Tim Burton brought a distinctive and unique flair to his pair of Batman movies, but as the filmmaker established his own name as a byword in Hollywood for eccentric Gothic fantasy, he embraced his reputation to continue churning out titles that kept him firmly within a wheelhouse of his own design.
It was hardly a bad thing, of course, but Burton’s strict adherence to formula yielded plenty of inconsistency, from the highs of Ed Wood, Sleepy Hollow and Sweeney Todd to the lows of Planet of the Apes, Dark Shadows and Big Eyes via cult favorite Mars Attacks! and the largely forgettable likes of Big Fish and Disney’s Dumbo remake.
One of his most overlooked movies, though, is Miss Peregrine’s Home for Peculiar Children, which is surprising when you consider that it’s one of the bigger box office hits of his career, raking in close to $300 million globally and scoring largely positive reviews. In fact, only five of Burton’s nineteen features managed to make more money, but the literary adaptation is rarely talked about when mentioning his back catalogue despite boasting the sort of fantastical narrative, lavish production design and imaginative set pieces that have been his stock in trade for close to 35 years.

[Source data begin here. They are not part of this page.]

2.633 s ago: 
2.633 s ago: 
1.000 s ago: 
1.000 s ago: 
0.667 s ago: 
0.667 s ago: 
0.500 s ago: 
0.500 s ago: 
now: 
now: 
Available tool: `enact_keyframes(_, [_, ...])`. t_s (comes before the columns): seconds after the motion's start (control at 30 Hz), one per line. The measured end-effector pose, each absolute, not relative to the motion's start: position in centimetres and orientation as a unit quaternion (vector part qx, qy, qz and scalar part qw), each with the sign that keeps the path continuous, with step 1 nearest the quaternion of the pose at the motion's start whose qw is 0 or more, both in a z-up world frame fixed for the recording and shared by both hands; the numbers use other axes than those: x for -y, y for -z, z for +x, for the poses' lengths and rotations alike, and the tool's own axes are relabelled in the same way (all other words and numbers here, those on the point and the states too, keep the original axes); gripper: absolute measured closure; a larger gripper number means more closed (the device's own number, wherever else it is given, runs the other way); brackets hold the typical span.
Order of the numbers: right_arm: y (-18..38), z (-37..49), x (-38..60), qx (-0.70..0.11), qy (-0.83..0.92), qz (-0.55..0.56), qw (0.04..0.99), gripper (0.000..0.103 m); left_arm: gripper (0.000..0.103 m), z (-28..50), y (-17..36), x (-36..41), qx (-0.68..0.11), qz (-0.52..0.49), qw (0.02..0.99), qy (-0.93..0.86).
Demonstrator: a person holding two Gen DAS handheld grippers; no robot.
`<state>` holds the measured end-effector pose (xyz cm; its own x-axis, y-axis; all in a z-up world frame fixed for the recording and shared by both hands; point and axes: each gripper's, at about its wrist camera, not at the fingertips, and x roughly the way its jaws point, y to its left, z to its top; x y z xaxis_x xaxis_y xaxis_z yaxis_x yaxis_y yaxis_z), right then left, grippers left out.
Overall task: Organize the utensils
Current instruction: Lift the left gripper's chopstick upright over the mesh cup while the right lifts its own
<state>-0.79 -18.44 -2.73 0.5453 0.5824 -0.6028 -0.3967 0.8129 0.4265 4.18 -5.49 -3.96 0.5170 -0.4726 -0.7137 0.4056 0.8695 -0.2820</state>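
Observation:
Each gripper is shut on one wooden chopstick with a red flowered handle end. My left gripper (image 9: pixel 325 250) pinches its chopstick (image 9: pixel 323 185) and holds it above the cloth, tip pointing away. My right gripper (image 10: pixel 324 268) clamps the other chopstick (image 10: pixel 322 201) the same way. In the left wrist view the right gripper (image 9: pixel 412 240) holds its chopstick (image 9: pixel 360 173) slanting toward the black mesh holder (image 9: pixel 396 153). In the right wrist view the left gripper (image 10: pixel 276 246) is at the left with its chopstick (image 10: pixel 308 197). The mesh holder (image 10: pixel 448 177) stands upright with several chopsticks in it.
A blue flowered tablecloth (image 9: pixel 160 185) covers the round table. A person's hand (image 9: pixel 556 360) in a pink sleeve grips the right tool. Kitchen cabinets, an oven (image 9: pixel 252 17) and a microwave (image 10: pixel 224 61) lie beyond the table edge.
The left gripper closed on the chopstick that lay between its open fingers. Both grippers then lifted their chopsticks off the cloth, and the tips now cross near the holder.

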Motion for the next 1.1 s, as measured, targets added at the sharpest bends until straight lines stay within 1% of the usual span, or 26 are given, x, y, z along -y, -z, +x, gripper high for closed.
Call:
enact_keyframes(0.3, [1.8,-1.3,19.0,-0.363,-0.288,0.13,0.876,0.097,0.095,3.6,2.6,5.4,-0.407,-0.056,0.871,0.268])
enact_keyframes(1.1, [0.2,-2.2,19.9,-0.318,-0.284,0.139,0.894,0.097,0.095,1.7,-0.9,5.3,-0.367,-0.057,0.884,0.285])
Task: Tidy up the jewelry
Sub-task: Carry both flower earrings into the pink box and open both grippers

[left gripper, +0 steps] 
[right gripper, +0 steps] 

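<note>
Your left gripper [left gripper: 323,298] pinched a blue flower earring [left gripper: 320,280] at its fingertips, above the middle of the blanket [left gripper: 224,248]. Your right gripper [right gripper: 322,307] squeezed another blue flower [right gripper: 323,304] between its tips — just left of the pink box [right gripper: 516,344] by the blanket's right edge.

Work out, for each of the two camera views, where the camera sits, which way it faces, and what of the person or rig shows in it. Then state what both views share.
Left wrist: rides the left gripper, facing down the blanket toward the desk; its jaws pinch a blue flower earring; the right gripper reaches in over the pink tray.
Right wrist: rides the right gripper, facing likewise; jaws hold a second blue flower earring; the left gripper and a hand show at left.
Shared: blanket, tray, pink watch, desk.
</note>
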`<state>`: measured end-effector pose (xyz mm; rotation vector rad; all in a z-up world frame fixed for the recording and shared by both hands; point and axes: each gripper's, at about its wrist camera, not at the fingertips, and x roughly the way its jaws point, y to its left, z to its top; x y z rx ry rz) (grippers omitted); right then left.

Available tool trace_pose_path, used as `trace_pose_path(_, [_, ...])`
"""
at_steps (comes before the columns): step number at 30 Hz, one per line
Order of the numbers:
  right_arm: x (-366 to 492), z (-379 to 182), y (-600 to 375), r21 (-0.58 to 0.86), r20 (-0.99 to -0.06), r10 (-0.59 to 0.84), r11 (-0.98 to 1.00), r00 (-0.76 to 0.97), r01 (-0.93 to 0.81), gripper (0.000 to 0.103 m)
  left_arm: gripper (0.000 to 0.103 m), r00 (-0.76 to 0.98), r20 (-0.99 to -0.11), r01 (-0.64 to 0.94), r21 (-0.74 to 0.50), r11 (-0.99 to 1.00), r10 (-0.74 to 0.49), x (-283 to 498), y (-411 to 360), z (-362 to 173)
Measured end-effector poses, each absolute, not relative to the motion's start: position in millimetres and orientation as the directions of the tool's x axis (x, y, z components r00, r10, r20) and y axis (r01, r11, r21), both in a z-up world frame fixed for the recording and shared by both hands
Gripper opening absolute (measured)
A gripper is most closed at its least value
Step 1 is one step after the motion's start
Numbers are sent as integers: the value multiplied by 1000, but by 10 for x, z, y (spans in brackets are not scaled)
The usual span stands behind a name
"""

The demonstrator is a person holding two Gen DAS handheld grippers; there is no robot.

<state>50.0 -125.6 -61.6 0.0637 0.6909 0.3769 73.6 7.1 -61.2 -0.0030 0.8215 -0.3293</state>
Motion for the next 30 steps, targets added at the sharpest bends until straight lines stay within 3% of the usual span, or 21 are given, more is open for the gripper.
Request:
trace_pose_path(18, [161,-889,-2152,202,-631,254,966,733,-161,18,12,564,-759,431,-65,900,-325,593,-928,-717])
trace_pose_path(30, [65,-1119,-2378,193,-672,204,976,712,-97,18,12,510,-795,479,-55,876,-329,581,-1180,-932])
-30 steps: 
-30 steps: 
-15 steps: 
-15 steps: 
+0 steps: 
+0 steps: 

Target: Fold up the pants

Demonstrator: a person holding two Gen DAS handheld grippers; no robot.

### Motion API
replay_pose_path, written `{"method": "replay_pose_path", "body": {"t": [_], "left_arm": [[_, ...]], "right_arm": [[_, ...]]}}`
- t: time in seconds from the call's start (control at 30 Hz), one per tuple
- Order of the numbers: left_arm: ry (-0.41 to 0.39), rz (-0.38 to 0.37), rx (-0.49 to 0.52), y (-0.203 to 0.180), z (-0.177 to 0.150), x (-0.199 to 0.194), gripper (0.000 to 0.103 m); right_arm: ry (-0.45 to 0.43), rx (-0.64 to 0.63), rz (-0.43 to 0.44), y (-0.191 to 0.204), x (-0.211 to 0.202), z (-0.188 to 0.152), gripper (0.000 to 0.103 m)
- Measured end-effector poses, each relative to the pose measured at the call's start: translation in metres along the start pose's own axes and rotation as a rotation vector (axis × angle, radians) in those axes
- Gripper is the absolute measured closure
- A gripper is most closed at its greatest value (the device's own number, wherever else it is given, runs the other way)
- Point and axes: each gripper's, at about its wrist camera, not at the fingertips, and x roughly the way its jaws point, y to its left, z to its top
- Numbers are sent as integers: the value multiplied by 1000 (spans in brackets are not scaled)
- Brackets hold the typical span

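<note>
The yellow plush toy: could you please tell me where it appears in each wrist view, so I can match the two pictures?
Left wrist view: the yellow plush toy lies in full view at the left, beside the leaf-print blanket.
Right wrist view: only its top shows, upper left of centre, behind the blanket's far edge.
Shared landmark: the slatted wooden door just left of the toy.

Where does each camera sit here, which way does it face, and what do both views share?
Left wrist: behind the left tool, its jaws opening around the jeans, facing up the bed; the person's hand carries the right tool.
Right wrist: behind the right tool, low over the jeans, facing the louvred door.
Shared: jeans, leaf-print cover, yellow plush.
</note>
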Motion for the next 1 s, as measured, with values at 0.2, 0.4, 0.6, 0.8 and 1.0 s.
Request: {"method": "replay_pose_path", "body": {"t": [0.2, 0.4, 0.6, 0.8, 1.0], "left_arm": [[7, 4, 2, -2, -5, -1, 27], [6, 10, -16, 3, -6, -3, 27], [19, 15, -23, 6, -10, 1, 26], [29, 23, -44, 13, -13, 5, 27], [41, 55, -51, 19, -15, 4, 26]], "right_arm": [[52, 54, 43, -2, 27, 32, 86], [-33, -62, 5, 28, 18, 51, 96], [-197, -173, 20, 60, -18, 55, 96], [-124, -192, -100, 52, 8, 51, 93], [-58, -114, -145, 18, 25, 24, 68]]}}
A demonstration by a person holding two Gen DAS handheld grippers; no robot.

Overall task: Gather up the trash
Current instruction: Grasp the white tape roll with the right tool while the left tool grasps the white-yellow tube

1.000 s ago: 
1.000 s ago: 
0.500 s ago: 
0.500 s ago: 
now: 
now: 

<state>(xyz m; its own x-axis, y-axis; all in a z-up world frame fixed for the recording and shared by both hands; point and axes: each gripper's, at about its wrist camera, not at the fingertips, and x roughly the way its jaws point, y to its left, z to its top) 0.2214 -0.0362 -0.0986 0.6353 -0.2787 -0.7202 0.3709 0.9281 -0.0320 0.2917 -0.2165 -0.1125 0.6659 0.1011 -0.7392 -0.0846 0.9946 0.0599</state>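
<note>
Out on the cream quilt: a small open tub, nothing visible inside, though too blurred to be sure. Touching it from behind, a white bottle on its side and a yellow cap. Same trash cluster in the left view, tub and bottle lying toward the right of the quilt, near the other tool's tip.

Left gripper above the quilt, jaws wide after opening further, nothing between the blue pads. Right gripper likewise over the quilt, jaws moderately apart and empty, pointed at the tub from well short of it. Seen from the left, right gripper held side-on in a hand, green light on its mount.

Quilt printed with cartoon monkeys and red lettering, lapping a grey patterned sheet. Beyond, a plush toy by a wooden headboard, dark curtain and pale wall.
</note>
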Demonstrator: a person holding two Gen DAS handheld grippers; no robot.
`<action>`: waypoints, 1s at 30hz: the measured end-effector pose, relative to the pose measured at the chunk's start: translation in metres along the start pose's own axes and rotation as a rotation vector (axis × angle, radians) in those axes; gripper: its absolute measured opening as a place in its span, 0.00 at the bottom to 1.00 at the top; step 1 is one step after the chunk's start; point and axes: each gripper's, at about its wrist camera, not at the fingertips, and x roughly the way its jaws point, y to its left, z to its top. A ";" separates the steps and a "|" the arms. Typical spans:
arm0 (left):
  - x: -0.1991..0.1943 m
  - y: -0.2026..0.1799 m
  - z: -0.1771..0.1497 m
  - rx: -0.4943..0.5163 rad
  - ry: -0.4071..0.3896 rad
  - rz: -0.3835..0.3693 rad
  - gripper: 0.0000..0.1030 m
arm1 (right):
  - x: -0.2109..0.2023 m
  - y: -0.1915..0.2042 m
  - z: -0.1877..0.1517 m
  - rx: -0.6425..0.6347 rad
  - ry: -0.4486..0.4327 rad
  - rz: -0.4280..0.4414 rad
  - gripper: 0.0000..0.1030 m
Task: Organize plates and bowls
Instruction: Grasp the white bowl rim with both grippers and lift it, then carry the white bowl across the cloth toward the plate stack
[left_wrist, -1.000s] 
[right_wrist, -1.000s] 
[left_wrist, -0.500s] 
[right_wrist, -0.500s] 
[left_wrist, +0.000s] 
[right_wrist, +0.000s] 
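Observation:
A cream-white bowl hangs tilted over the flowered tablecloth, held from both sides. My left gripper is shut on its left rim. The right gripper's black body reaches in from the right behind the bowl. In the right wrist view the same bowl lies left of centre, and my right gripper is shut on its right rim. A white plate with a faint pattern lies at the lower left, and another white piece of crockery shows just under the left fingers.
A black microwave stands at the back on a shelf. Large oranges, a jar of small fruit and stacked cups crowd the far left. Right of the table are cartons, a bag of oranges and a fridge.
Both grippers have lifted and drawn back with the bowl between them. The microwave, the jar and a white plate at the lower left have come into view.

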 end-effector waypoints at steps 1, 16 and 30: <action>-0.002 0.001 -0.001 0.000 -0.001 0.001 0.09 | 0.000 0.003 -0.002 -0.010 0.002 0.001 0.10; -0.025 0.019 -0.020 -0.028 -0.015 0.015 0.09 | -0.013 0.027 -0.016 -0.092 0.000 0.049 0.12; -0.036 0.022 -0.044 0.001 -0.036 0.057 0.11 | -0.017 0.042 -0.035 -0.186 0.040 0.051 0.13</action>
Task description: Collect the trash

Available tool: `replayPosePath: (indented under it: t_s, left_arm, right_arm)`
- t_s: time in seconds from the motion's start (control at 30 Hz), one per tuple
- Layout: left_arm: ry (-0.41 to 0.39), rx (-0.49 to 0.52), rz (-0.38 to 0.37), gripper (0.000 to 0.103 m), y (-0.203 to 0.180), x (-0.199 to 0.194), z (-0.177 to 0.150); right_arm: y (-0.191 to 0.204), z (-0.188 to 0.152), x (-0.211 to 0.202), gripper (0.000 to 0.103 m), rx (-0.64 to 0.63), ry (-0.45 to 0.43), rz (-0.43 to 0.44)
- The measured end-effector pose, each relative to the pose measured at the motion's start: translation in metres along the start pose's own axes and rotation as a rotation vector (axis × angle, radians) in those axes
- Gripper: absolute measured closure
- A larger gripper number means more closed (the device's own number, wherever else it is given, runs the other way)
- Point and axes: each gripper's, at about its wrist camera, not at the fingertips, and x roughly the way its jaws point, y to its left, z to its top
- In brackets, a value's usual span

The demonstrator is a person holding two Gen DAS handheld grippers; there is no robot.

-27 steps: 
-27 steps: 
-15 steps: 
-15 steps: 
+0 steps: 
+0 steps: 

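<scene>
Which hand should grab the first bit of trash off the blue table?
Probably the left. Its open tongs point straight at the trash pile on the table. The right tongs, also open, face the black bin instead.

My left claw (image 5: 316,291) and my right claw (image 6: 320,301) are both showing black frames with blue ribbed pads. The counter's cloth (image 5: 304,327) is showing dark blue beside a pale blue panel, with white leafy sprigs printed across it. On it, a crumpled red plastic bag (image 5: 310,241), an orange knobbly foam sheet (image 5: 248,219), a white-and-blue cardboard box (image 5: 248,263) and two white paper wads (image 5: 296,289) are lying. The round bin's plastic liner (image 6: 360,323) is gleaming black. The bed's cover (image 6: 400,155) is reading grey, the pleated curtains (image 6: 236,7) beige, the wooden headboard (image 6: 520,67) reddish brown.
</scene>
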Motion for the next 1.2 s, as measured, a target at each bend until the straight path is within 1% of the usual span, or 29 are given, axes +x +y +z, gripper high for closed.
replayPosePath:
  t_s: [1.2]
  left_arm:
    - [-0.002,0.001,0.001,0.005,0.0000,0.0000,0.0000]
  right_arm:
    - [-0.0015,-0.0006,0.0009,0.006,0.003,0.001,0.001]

The plot revolves around Asa Butterfield’s Jake, who follows clues left behind by his grandfather that lead him straight to the titular location, run by Eva Green’s Miss Peregrine and populated by people with strange and magical abilities that make them targets for the villainous Wights and Hollows. Samuel L. Jackson also stops by as the shapeshifting Mr. Barron, and the former 20th Century Fox title is set to be added to the Disney Plus library next month on March 12th.